§ **WORK INSTRUCTIONS**
Repeat each entry exactly.
====
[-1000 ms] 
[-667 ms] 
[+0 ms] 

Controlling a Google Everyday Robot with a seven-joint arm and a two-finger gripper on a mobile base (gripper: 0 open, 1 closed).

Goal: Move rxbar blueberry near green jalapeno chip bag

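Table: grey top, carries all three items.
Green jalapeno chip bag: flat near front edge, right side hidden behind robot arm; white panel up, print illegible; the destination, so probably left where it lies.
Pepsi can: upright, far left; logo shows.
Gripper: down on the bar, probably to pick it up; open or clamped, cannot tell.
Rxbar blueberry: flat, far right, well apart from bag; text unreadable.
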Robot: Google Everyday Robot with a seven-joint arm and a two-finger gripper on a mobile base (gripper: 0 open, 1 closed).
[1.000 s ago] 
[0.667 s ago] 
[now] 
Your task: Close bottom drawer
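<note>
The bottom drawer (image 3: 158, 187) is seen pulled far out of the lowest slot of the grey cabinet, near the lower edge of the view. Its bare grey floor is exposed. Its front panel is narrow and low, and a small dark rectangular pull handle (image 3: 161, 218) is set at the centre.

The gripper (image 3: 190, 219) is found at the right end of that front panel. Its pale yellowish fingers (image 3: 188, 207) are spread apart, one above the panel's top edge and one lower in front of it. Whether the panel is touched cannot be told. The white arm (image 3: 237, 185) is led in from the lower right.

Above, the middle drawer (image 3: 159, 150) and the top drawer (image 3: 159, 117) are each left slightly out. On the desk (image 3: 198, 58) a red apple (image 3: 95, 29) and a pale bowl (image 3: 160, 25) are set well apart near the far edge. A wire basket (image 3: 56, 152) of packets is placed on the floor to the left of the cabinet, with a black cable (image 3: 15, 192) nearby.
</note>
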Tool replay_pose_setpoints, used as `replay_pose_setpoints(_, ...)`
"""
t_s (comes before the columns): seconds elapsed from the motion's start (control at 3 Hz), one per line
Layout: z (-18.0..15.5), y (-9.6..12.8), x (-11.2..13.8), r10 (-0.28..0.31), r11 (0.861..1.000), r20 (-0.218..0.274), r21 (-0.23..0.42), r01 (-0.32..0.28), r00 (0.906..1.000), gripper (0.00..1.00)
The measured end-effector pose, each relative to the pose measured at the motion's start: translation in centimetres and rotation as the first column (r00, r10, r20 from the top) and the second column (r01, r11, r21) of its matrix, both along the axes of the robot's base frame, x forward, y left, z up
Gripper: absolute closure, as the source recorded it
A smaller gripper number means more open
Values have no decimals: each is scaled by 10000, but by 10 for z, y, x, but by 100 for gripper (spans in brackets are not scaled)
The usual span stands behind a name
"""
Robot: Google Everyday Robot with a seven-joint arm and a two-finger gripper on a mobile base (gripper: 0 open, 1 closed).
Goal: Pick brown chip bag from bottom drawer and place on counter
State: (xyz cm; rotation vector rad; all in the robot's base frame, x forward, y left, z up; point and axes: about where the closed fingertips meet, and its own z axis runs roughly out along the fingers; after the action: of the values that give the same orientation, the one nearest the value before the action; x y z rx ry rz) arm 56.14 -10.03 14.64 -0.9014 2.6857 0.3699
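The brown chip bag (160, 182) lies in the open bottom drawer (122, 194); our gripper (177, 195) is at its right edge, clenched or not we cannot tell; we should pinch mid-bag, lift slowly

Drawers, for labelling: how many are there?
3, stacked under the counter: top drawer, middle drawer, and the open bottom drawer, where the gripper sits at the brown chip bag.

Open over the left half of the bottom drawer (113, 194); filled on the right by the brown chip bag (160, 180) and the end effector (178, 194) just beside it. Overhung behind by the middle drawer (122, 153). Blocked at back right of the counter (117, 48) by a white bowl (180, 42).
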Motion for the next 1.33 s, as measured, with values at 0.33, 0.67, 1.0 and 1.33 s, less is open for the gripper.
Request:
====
§ **WRITTEN SOLUTION**
[-1000 ms] 
[-667 ms] 
[+0 ms] 

Controlling a Google Everyday Robot with a seven-joint arm and a two-finger gripper on a mobile base (gripper: 0 open, 1 closed).

Goal: Move rxbar blueberry near green jalapeno chip bag

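Table: grey top, carries all three items.
Green jalapeno chip bag: flat near front edge, right side hidden behind robot arm; white panel up, print illegible; the destination, so probably left where it lies.
Pepsi can: upright, far left; logo shows.
Gripper: down on the bar, probably to pick it up; open or clamped, cannot tell.
Rxbar blueberry: flat, far right, well apart from bag; text unreadable.
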Robot: Google Everyday Robot with a seven-joint arm and a two-finger gripper on a mobile base (gripper: 0 open, 1 closed).
[1.000 s ago] 
[0.667 s ago] 
[now] 
Your task: Close bottom drawer
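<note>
The bottom drawer (image 3: 158, 187) is seen pulled far out of the lowest slot of the grey cabinet, near the lower edge of the view. Its bare grey floor is exposed. Its front panel is narrow and low, and a small dark rectangular pull handle (image 3: 161, 218) is set at the centre.

The gripper (image 3: 190, 219) is found at the right end of that front panel. Its pale yellowish fingers (image 3: 188, 207) are spread apart, one above the panel's top edge and one lower in front of it. Whether the panel is touched cannot be told. The white arm (image 3: 237, 185) is led in from the lower right.

Above, the middle drawer (image 3: 159, 150) and the top drawer (image 3: 159, 117) are each left slightly out. On the desk (image 3: 198, 58) a red apple (image 3: 95, 29) and a pale bowl (image 3: 160, 25) are set well apart near the far edge. A wire basket (image 3: 56, 152) of packets is placed on the floor to the left of the cabinet, with a black cable (image 3: 15, 192) nearby.
</note>
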Tool replay_pose_setpoints, used as `replay_pose_setpoints(_, ...)`
"""
t_s (comes before the columns): seconds elapsed from the motion's start (control at 3 Hz), one per line
Layout: z (-18.0..15.5), y (-9.6..12.8), x (-11.2..13.8), r10 (-0.28..0.31), r11 (0.861..1.000), r20 (-0.218..0.274), r21 (-0.23..0.42), r01 (-0.32..0.28), r00 (0.906..1.000), gripper (0.00..1.00)
The measured end-effector pose, each relative to the pose measured at the motion's start: translation in centimetres and rotation as the first column (r00, r10, r20 from the top) and the second column (r01, r11, r21) of its matrix, both along the axes of the robot's base frame, x forward, y left, z up
Gripper: absolute closure, as the source recorded it
A smaller gripper number means more open
Values have no decimals: each is scaled by 10000, but by 10 for z, y, x, but by 100 for gripper (spans in brackets are not scaled)
The usual span stands behind a name
"""
Robot: Google Everyday Robot with a seven-joint arm and a two-finger gripper on a mobile base (gripper: 0 open, 1 closed).
Goal: Pick brown chip bag from bottom drawer and place on counter
State: (xyz cm; rotation vector rad; all in the robot's base frame, x forward, y left, z up; point and axes: about where the closed fingertips meet, and its own z axis runs roughly out along the fingers; after the action: of the values that give the same orientation, the one nearest the value before the action; x y z rx ry rz) arm 56.14 -10.03 14.64 -0.9014 2.6857 0.3699
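The brown chip bag (160, 182) lies in the open bottom drawer (122, 194); our gripper (177, 195) is at its right edge, clenched or not we cannot tell; we should pinch mid-bag, lift slowly

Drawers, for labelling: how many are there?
3, stacked under the counter: top drawer, middle drawer, and the open bottom drawer, where the gripper sits at the brown chip bag.

Open over the left half of the bottom drawer (113, 194); filled on the right by the brown chip bag (160, 180) and the end effector (178, 194) just beside it. Overhung behind by the middle drawer (122, 153). Blocked at back right of the counter (117, 48) by a white bowl (180, 42).
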Motion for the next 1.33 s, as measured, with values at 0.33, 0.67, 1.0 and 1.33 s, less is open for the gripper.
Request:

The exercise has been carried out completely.